Oímos en la primera lectura a Moisés que disgustado le dice al Señor: “¿De dónde sacaré pan para repartirlo a todo el pueblo?”, y en el Evangelio de hoy los discípulos recomiendan a Jesús: “Estamos en despoblado y es muy tarde, despide a la multitud para que vayan a las aldeas y se compren de comer”. Menuda diferencia. En el primer caso Moisés, amigo de Dios, con la misma compasión que Él hacia su pueblo al que ama entrañablemente, se queja de su incapacidad para atender él solo las necesidades de los suyos. En el segundo caso los discípulos quieren desembarazarse del problema que les incomodaba: el pueblo estaba hambriento.

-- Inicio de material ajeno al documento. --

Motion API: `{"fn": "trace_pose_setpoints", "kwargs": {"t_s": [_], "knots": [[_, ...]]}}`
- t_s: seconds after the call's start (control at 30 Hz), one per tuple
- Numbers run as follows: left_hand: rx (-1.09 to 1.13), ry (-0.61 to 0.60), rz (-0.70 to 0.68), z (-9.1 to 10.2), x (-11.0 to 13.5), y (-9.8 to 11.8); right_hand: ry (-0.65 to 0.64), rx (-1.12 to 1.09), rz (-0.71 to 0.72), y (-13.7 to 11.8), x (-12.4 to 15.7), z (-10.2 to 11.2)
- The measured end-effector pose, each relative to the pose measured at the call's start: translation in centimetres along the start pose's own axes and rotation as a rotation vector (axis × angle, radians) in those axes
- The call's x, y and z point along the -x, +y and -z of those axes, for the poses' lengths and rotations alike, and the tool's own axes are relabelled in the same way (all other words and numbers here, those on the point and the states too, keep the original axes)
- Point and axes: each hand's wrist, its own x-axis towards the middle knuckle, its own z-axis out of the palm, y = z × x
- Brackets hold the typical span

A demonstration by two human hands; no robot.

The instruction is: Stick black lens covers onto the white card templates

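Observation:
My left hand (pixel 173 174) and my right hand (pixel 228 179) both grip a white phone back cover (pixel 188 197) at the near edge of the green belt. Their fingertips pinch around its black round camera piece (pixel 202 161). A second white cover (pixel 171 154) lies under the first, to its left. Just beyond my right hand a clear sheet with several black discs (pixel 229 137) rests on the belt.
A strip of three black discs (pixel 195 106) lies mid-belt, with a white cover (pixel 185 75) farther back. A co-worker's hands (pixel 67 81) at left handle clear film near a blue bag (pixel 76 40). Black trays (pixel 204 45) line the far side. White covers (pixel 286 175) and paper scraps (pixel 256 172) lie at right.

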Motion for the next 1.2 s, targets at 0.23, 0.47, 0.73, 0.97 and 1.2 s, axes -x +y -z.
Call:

¡Qué diferente la respuesta ante el mismo problema!

Hoy en nuestros días es fácil percibir también ese hambre profunda que padece la humanidad entera. No es solo hambre de pan material porque no sólo de pan vive el hombre. Es hambre de Dios, de su presencia, de su consuelo, de su perdón y su paz.

A poco que uno “rasque” en la vida del otro aparece con muchísima evidencia este hambre de plenitud que solo encuentra su respuesta en el “infinito concreto” de Dios.

¿Y nosotros? ¿Amigos de Dios? ¿Discípulos de Jesús?

¿Cómo nos sentimos ante tanta necesidad? ¿Desearíamos también, cómo Moisés, hacer cualquier cosa por saciar ese hambre extenuarte de los nuestros? ¿Levantamos nuestros ojos al cielo para pedirle a Dios que haga “lo suyo” o nos basta con encargarnos de “lo nuestro?

Ojalá fuera así. Me temo que muchas veces preferimos, desde la comodidad de nuestra poltrona, dar consejos a Dios sobre lo que convendría que hiciera; eso sí, que no se le ocurra complicarnos la vida a nosotros, no vaya a ser que tengamos que incomodarnos.

Demos gracias a Jesús, nuestro Señor, porque no nos deja encerrados en nuestra falsa comodidad ni se queda callado ante nuestros miedos y egoísmos sino que porque nos ama de verdad nos dice: “No hace falta que vayan, dadles vosotros de comer”. Así, Jesus nos abre el corazón y nos ofrece su tesoro más precioso: su misión. Él sabe que no hay alegría mayor que la que experimentamos cuando podemos amar como Él ama. Por eso nos invita a hacer lo que podamos, a traer lo que tengamos, a entregar lo que guardemos. El resto, corre de su cuenta. Eso que a nosotros nos parece tan pequeño e insignificante, resulta que cuando Él lo toma, lo bendice, lo parte y lo reparte entre la gente es más que suficiente para saciar a todos. Es más; ¡todavía sobra!

Cada discípulo tuvo que recoger un cesto lleno de sobras. Doce discípulos… doce cestos. Uno para cada uno. Para que aprendieran y no volvieran a dudar nunca más.